Every entry here needs to be repeated exactly.

BEGIN DATASET EXTRACT

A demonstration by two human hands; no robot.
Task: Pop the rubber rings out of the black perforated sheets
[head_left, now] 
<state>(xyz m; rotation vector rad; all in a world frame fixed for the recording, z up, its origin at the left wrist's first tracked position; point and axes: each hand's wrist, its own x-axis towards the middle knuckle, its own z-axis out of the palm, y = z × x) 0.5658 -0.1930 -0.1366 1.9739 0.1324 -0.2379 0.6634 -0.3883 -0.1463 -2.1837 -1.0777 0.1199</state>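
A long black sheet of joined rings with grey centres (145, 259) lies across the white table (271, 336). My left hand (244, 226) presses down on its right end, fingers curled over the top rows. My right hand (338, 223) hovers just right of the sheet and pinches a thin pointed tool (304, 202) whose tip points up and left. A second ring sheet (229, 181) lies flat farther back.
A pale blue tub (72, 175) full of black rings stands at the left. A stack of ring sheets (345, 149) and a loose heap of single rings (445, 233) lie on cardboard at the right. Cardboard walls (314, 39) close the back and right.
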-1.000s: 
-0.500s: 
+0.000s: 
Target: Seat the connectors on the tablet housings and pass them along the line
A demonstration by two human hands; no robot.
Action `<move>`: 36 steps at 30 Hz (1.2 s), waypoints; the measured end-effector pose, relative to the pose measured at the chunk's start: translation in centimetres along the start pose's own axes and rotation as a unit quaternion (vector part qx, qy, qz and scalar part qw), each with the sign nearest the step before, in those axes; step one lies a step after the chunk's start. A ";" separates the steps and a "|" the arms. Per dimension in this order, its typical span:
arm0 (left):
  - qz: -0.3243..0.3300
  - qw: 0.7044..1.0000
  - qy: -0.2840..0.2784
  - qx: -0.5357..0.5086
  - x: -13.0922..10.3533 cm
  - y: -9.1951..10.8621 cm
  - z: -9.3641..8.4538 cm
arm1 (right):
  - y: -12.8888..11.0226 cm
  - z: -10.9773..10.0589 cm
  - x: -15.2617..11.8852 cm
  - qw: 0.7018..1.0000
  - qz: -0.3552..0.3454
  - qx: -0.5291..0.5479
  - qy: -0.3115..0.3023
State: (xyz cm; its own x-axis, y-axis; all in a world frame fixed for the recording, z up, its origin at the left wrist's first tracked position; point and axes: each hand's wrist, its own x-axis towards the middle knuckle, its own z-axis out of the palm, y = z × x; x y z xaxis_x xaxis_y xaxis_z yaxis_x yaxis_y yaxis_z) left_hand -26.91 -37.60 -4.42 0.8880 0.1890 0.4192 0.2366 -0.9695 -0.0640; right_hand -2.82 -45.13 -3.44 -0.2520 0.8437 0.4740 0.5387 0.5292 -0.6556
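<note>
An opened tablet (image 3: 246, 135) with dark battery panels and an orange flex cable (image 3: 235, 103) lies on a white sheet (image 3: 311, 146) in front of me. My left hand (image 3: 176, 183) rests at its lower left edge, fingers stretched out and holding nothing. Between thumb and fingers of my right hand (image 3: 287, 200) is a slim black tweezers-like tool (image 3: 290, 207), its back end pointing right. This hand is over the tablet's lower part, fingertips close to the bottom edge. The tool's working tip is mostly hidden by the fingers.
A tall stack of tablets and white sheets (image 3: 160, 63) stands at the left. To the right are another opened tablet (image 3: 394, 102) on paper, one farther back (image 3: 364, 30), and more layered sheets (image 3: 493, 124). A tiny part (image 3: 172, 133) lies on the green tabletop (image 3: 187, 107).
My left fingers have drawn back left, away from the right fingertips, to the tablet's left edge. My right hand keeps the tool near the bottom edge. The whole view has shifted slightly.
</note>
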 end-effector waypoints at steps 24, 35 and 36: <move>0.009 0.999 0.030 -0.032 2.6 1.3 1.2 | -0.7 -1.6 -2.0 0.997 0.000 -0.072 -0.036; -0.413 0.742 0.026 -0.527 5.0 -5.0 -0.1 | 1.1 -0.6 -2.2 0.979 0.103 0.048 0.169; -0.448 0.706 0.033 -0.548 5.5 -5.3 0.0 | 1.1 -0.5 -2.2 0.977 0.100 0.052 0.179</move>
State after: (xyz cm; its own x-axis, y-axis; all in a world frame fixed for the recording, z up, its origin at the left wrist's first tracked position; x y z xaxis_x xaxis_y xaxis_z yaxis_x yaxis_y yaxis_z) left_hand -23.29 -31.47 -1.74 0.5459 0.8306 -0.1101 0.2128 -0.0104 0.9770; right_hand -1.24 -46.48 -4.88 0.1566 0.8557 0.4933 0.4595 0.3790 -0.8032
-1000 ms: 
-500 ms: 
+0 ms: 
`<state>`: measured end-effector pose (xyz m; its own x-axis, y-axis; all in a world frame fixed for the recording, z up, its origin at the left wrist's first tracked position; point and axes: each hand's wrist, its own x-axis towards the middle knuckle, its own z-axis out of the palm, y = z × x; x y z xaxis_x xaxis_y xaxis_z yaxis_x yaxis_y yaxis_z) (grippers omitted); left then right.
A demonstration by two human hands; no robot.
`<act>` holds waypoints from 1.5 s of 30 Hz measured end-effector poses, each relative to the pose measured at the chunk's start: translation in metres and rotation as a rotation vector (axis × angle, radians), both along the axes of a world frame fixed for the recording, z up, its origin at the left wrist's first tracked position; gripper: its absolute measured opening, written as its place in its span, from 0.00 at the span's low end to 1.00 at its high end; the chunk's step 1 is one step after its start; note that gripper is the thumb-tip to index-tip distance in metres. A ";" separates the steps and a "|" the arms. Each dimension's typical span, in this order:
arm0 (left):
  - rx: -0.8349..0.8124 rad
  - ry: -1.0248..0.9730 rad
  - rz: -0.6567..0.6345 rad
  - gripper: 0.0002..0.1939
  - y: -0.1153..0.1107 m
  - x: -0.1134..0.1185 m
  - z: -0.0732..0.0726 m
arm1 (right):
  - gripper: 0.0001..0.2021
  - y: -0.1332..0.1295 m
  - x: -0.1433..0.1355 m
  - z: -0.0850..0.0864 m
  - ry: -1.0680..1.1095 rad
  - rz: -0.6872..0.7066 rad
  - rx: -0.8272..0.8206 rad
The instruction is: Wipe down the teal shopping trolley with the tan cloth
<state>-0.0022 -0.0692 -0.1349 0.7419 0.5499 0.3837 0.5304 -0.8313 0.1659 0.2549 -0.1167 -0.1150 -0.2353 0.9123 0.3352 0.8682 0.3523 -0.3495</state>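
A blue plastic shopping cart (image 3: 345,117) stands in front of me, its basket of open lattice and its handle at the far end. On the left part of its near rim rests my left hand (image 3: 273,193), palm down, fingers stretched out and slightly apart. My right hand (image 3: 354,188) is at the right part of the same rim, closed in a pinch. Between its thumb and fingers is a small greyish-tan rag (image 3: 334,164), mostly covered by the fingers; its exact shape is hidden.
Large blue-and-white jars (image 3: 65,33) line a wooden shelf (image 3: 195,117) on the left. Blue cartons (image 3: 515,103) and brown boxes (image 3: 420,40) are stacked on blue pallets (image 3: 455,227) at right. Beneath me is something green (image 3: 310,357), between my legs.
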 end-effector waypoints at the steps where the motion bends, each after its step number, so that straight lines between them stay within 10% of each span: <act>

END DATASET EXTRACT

RESPONSE BOX>
A demonstration by two human hands; no robot.
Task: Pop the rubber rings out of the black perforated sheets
[head_left, now] 
<state>(xyz m; rotation vector rad; all in a world frame fixed for the recording, z up, its origin at the left wrist's first tracked position; point and axes: each hand's wrist, its own x-axis towards the middle knuckle, its own z-axis out of the palm, y = z × x) 0.5658 -0.1930 -0.1366 1.9739 0.1324 -0.2379 0.6634 -0.3883 -0.1463 -2.1837 -1.0777 0.1199</state>
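A long black sheet of joined rings with grey centres (145, 259) lies across the white table (271, 336). My left hand (244, 226) presses down on its right end, fingers curled over the top rows. My right hand (338, 223) hovers just right of the sheet and pinches a thin pointed tool (304, 202) whose tip points up and left. A second ring sheet (229, 181) lies flat farther back.
A pale blue tub (72, 175) full of black rings stands at the left. A stack of ring sheets (345, 149) and a loose heap of single rings (445, 233) lie on cardboard at the right. Cardboard walls (314, 39) close the back and right.
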-1.000s: 
-0.500s: 
+0.000s: 
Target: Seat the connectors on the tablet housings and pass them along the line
A demonstration by two human hands; no robot.
Action `<move>`: 36 steps at 30 Hz (1.2 s), waypoints; the measured end-effector pose, relative to the pose measured at the chunk's start: translation in centimetres along the start pose's own axes and rotation as a unit quaternion (vector part qx, qy, qz and scalar part qw), each with the sign nearest the step before, in those axes; step one lies a step after the chunk's start. A ";" separates the steps and a "|" the arms. Per dimension in this order, its typical span:
arm0 (left):
  - qz: -0.3243..0.3300
  - qw: 0.7044..1.0000
  - qy: -0.2840..0.2784
  - qx: -0.5357..0.5086
  - x: -13.0922..10.3533 cm
  - y: -9.1951..10.8621 cm
  - z: -9.3641..8.4538 cm
arm1 (right):
  - y: -12.8888..11.0226 cm
  - z: -10.9773..10.0589 cm
  - x: -15.2617..11.8852 cm
  - qw: 0.7018..1.0000
  - qz: -0.3552..0.3454
  - qx: -0.5291..0.5479
  - qy: -0.3115..0.3023
State: (xyz cm; its own x-axis, y-axis; all in a world frame fixed for the recording, z up, its origin at the left wrist's first tracked position; point and axes: each hand's wrist, its own x-axis towards the middle knuckle, its own z-axis out of the palm, y = z × x; x y z xaxis_x xaxis_y xaxis_z yaxis_x yaxis_y yaxis_z) left_hand -26.91 -37.60 -4.42 0.8880 0.1890 0.4192 0.2366 -0.9695 -0.0640; right_hand -2.82 -45.13 -3.44 -0.2520 0.8437 0.4740 0.5387 0.5292 -0.6556
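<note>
An opened tablet (image 3: 246, 135) with dark battery panels and an orange flex cable (image 3: 235, 103) lies on a white sheet (image 3: 311, 146) in front of me. My left hand (image 3: 176, 183) rests at its lower left edge, fingers stretched out and holding nothing. Between thumb and fingers of my right hand (image 3: 287, 200) is a slim black tweezers-like tool (image 3: 290, 207), its back end pointing right. This hand is over the tablet's lower part, fingertips close to the bottom edge. The tool's working tip is mostly hidden by the fingers.
A tall stack of tablets and white sheets (image 3: 160, 63) stands at the left. To the right are another opened tablet (image 3: 394, 102) on paper, one farther back (image 3: 364, 30), and more layered sheets (image 3: 493, 124). A tiny part (image 3: 172, 133) lies on the green tabletop (image 3: 187, 107).
My left fingers have drawn back left, away from the right fingertips, to the tablet's left edge. My right hand keeps the tool near the bottom edge. The whole view has shifted slightly.
</note>
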 end-effector waypoints at steps 24, 35 and 36: <move>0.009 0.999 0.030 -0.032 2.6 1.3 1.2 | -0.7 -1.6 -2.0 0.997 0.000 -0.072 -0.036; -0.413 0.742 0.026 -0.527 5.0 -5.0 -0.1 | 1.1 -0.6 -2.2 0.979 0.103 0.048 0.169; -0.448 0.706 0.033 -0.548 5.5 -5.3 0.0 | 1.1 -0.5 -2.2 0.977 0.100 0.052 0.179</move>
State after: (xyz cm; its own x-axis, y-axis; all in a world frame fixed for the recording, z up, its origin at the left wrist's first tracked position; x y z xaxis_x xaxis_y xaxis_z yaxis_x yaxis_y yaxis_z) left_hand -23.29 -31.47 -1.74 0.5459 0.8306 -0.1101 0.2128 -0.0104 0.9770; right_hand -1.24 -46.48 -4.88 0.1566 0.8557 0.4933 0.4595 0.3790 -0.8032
-1000 ms: 
-500 ms: 
+0 ms: 
`<state>`: measured end-effector pose (xyz m; its own x-axis, y-axis; all in a world frame fixed for the recording, z up, its origin at the left wrist's first tracked position; point and axes: each hand's wrist, its own x-axis towards the middle knuckle, its own z-axis out of the palm, y = z × x; x y z xaxis_x xaxis_y xaxis_z yaxis_x yaxis_y yaxis_z) (grippers omitted); left then right.
A demonstration by two human hands; no robot.
`<act>` holds waypoints from 1.5 s of 30 Hz measured end-effector poses, each relative to the pose measured at the chunk's start: translation in metres and rotation as a rotation vector (axis × angle, radians), both along the axes of a world frame fixed for the recording, z up, its origin at the left wrist's first tracked position; gripper: its absolute measured opening, written as its place in its span, from 0.00 at the span's low end to 1.00 at its high end; the chunk's step 1 is one step after its start; note that gripper is the thumb-tip to index-tip distance in metres. A ";" separates the steps and a "|" the arms. Each dimension's typical span, in this order:
arm0 (left):
  - rx: -0.8349..0.8124 rad
  - ry: -1.0248..0.9730 rad
  - rz: -0.6567..0.6345 rad
  - gripper: 0.0002..0.1939
  - y: -0.1153..0.1107 m
  - x: -0.1134..0.1185 m
  - z: -0.0732..0.0726 m
arm1 (right):
  - gripper: 0.0001..0.2021
  - y: -0.1332..0.1295 m
  - x: -0.1433..0.1355 m
  - z: -0.0850..0.0864 m
  - ry: -1.0680..1.1095 rad
  - rz: -0.6872..0.7066 rad
  - rx: -0.8272..0.8206 rad
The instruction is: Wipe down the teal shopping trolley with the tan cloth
<state>-0.0022 -0.0692 -0.1349 0.7419 0.5499 0.3837 0.5304 -0.8313 0.1659 0.2549 -0.1167 -0.1150 -0.2353 0.9123 0.3352 0.8682 0.3523 -0.3495</state>
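A blue plastic shopping cart (image 3: 345,117) stands in front of me, its basket of open lattice and its handle at the far end. On the left part of its near rim rests my left hand (image 3: 273,193), palm down, fingers stretched out and slightly apart. My right hand (image 3: 354,188) is at the right part of the same rim, closed in a pinch. Between its thumb and fingers is a small greyish-tan rag (image 3: 334,164), mostly covered by the fingers; its exact shape is hidden.
Large blue-and-white jars (image 3: 65,33) line a wooden shelf (image 3: 195,117) on the left. Blue cartons (image 3: 515,103) and brown boxes (image 3: 420,40) are stacked on blue pallets (image 3: 455,227) at right. Beneath me is something green (image 3: 310,357), between my legs.
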 end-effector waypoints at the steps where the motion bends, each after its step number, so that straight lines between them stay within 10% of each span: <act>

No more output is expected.